Anyways, I can tell you a bit about the aforementioned Puss Moth. They are fast, light planes with one set of wings, while the Tiger Moth is a biplane (two sets of wings). It can seat two passengers, along with the pilot. I believe the ‘upgraded’ version of the Puss Moth is called a Leopard Moth (another type I have just remembered).
Another type of aircraft I remember is a Lysander. In fact, it’s the type of plane Kara was flying when she dropped me here. We were supposed to land, but when we got fired on that plan went to hell. She said she would try to land after I had bailed out, so I did. I never did see her come down, but I know she did. You sick bastards already showed me the photographs from the crash site. You could’ve at least taken her body out, damn it.
Circling back to the topic of airfield locations, I really cannot believe you idiot Fascists don’t already know that Catton Park Aerodrome is in Ilsmere Port. It’s been the busiest airfield for maybe 10 years. They build planes there, apparently. Before the war, it had been a posh civil flying club, and it’s also been a Royal Air Force base for years. What they use it for now, I have no idea. Your guess is as good (if not better) than mine.
I also remember one of Kara’s friends (I think they were friends, anyways. I know she’s how Kara became a pilot), Samantha, mentioning a new airfield at Oakway. She said “it’s right by Ladderal Mill.” I’ve no idea where that is, but there you go.

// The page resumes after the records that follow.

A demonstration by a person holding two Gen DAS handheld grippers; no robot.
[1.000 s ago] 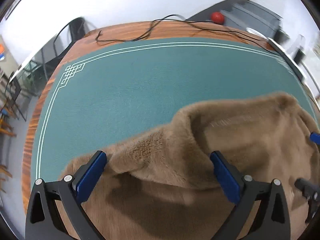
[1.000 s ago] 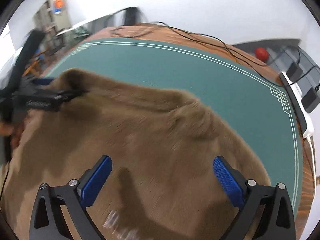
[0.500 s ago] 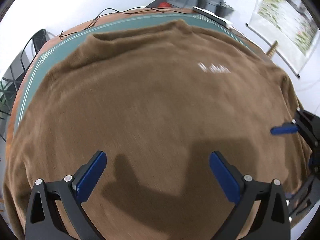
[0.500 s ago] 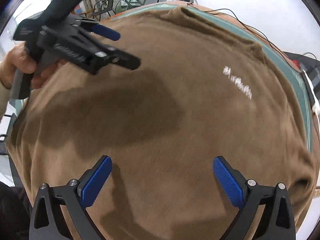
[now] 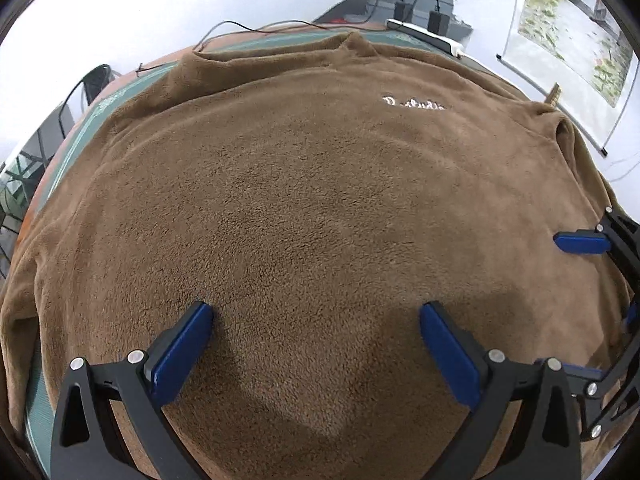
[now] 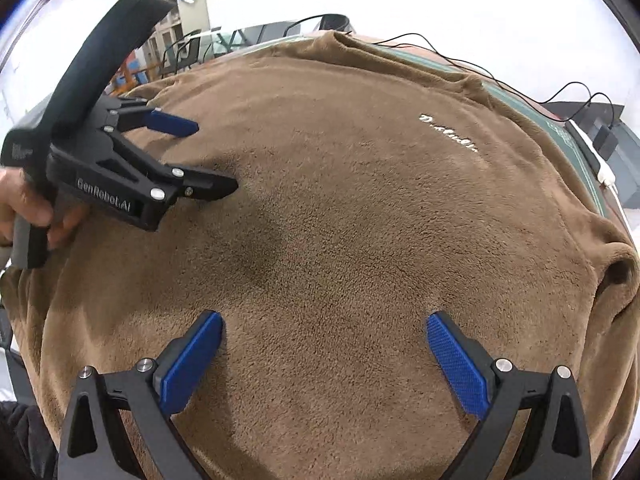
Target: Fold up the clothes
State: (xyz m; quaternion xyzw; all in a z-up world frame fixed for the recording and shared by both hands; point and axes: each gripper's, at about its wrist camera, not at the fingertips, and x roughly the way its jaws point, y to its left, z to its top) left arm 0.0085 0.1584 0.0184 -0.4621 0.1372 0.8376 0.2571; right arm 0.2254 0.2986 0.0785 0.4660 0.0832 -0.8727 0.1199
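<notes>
fleece, brown and thick, covers nearly everything: a brown sweater (image 5: 320, 200) lies spread flat over the worktop (image 5: 100, 100), which is covered by a green mat with pale line edging that only peeks out along the far and left sides. small white lettering (image 5: 414, 104) is stitched on the chest, toward the far right part of the garment. the collar edge (image 5: 280, 50) forms a ridge at the far side, and a sleeve opening (image 6: 618, 272) gapes on the right-hand edge in the right wrist view.

the left gripper (image 5: 316, 344) hangs just over the near part of the fabric with its blue pads spread wide and nothing between them. the right gripper (image 6: 324, 352) sits the same way, wide apart and empty, low above the fleece; whether the tips touch the pile i cannot tell. from the right wrist view, the left gripper shows side-on at the left, over the garment's left part, with a hand (image 6: 24, 208) wrapped round its handle. from the left wrist view, one blue pad of the right gripper pokes in from the right edge, over the sweater's right part.

a thin black cable (image 6: 460, 60) trails across the far bare wood, and a white power strip (image 5: 428, 36) with plugs sits at the far right corner. a picture scroll (image 5: 576, 28) hangs on the wall to the right.
</notes>
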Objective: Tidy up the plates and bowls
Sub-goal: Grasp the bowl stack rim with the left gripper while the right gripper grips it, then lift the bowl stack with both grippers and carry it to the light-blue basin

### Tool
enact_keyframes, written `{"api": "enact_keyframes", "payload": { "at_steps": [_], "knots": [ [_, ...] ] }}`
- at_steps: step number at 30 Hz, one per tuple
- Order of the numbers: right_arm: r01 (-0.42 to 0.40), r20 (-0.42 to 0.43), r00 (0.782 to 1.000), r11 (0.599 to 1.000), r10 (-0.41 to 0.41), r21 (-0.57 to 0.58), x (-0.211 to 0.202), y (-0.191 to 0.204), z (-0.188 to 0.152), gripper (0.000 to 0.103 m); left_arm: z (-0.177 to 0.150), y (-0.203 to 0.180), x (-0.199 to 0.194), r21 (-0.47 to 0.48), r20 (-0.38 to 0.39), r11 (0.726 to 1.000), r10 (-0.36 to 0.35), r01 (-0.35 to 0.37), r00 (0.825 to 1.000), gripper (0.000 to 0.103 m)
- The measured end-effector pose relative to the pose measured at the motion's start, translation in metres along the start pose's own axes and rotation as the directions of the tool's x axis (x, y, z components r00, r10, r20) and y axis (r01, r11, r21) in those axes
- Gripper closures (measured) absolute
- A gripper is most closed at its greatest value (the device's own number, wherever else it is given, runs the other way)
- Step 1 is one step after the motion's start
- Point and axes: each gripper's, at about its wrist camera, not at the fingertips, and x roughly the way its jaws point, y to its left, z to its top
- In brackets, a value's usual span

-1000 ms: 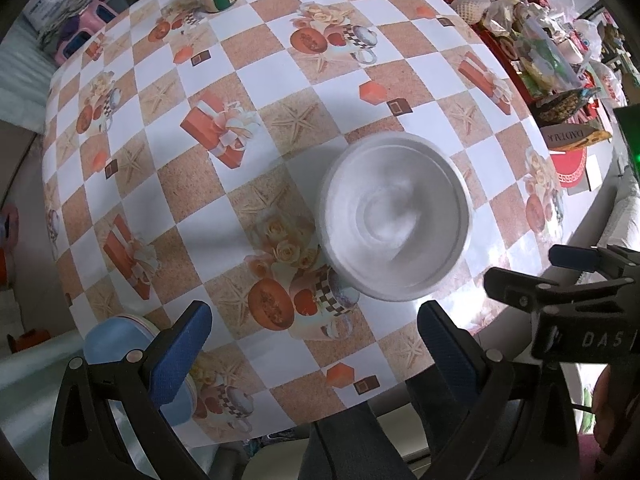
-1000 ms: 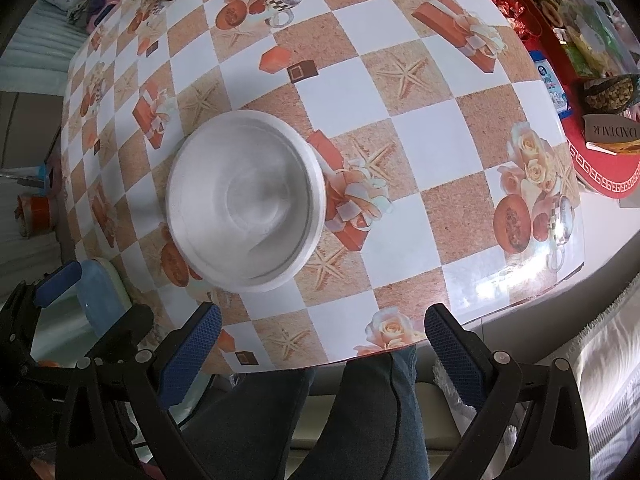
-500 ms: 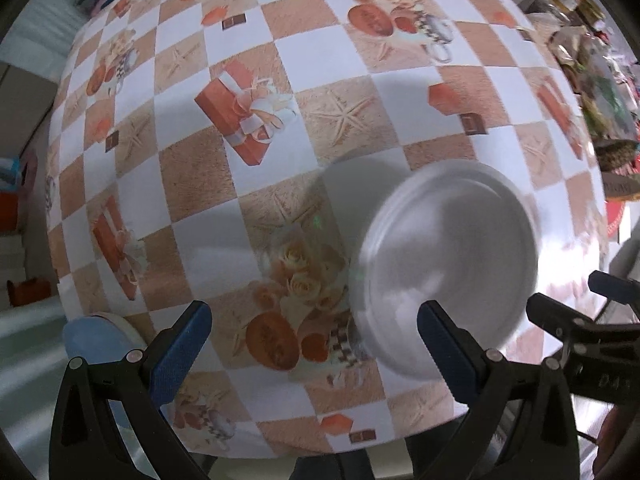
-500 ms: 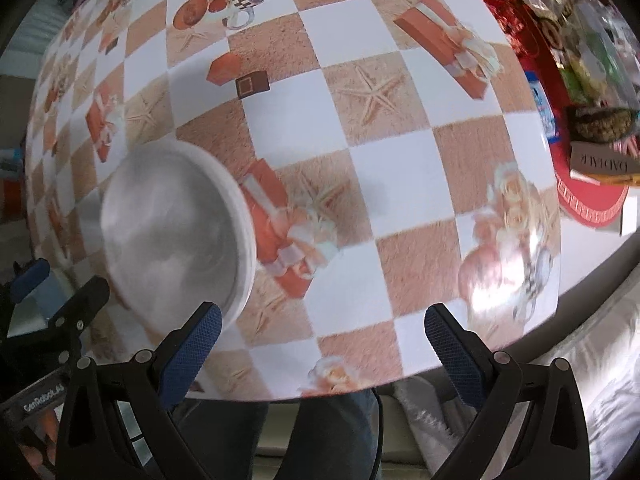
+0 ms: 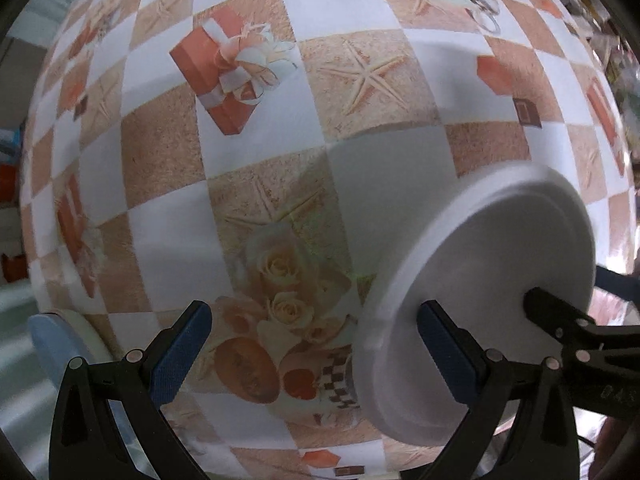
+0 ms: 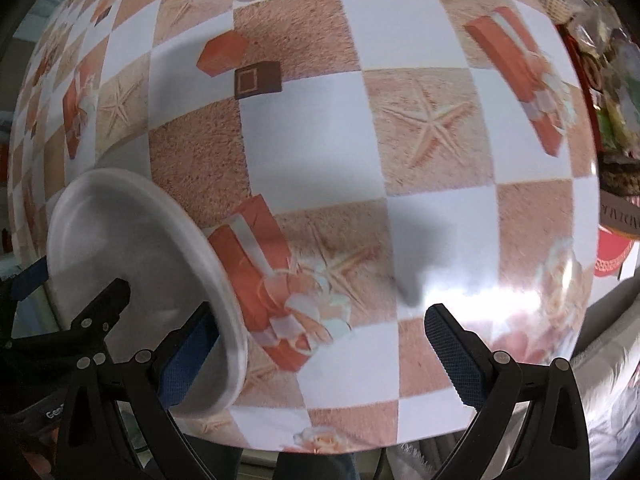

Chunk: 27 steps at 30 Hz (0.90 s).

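The table point(image 5: 256, 168) carries a checked cloth printed with starfish, gift boxes and roses. In the left view we note a blue-lidded container point(image 5: 52, 340) at 8 o'clock on the near edge, partly behind the left finger. In the right view, packets point(image 6: 612, 92) crowd the edge at 3 o'clock.

The white bowl point(image 5: 492, 312) sits at 4 o'clock in the left view and at 8 o'clock in the right view point(image 6: 132, 280), near the table's front edge.

We see the left gripper point(image 5: 312, 352) spread wide, its right finger over the bowl's inside, holding nothing. The right gripper point(image 6: 320, 352) is likewise spread, its left finger overlapping the bowl's rim; contact cannot be confirmed.

Both grippers point down at the table from the near side.
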Motion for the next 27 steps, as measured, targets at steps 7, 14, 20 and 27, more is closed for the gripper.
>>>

I’m getting a bit tired now, as I’ve not eaten or drunk since yesterday and have been writing for the past nine hours, so I’m going to risk tossing this pencil across the room and have a good chuckle.
//
Ths pen dos nt wrk. Is ths tes or punshmen I wnt my pencl bak
The English Flight Officer is telling the truth. The ink in the pen given to her was too thick and had clumped around the pen nib. It has now been thinned with kerosene and I am testing it here to make sure it is acceptable for writing.
Heil Hitler!
SS-Scharfuhrer Etienne Thibaut
You ignorant Nazi bastard, I AM IRISH!
Anyways, I know all the other prisoners here absolutely despise me. After I finished writing today, as punishment for throwing my pencil across the room, they made me watch them torture a French prisoner (I’ve been calling him Jacques in my head, dunno why), to “make me see how fortunate I am.” He even spat at me as they dragged him back to his cell, “Little British piece of shit,” though it sounds better in French p’tit morceau de merde écossaise.
There is actually another Jacques held here, a woman. She’s always humming, singing, or whistling for war hymn whenever we walk past each other (my cell is right next to the one they use for interrogations).
Don’t you guys think it makes them stronger to give them something to despise? They look at me and say, “ Mon Dieu. Please don’t ever let me be like her.”
Anyways, I’d like to tell you more about Kara. She plays in important role in all of this. (What “this” is, I’m not quite sure yet. We’ll find out soon enough). She started out her journey to becoming a pilot at Oakway. She’d go there every Saturday and tinker with the aircraft there. It wasn’t until October of 1938 that she really started piloting. It was in October that we (Britain) started the Civil Air Guard.
It was very popular. So popular, in fact, that thousands of people applied (free flight training!). Only a tenth of those thousands of people got accepted, and only one in twenty of them were women. Kara got lucky though, because she applied and got accepted,
The timing, however, was less than ideal. Kara started flying in late October of 1938. Hitler invaded Poland on September 1, 1939, and Britain declared war on Germany not long after that. Kara got her basic pilot’s license six months before all civil aircraft were grounded, in August.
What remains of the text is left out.